→ Instructions to follow:
All lines from the one holding "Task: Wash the" down to the last line of the entries are to be reproduced exactly, with no other lines.
******************************
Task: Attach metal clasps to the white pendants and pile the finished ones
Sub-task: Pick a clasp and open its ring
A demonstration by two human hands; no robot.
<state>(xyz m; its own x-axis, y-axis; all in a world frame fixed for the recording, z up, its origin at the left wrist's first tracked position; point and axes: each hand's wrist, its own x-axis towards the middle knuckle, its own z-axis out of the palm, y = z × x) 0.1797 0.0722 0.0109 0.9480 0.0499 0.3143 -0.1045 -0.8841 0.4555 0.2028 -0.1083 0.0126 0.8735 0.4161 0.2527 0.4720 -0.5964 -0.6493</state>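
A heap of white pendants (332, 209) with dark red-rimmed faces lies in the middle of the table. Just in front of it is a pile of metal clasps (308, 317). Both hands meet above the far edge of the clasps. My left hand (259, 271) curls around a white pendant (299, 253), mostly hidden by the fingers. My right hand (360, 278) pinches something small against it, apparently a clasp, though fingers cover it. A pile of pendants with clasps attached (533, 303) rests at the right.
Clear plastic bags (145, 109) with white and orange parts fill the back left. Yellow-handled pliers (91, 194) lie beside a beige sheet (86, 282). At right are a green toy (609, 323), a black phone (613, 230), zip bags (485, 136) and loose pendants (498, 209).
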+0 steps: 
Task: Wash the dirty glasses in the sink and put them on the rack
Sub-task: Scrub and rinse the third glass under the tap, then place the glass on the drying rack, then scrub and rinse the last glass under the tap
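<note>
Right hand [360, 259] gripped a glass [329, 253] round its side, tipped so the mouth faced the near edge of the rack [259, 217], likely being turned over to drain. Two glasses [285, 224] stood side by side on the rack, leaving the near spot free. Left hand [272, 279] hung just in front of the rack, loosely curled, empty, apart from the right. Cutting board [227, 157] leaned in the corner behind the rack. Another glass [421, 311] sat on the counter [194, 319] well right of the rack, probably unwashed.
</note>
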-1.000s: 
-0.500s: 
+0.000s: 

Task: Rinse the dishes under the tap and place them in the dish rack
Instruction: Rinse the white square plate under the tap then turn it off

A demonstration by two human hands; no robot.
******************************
→ Response to this task:
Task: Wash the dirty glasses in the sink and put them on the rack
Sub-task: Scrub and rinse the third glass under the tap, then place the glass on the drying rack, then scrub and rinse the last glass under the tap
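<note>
Right hand [360, 259] gripped a glass [329, 253] round its side, tipped so the mouth faced the near edge of the rack [259, 217], likely being turned over to drain. Two glasses [285, 224] stood side by side on the rack, leaving the near spot free. Left hand [272, 279] hung just in front of the rack, loosely curled, empty, apart from the right. Cutting board [227, 157] leaned in the corner behind the rack. Another glass [421, 311] sat on the counter [194, 319] well right of the rack, probably unwashed.
</note>
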-1.000s: 
-0.500s: 
+0.000s: 

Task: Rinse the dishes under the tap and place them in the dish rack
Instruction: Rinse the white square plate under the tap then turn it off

A demonstration by two human hands; no robot.

Nothing else belongs in the output.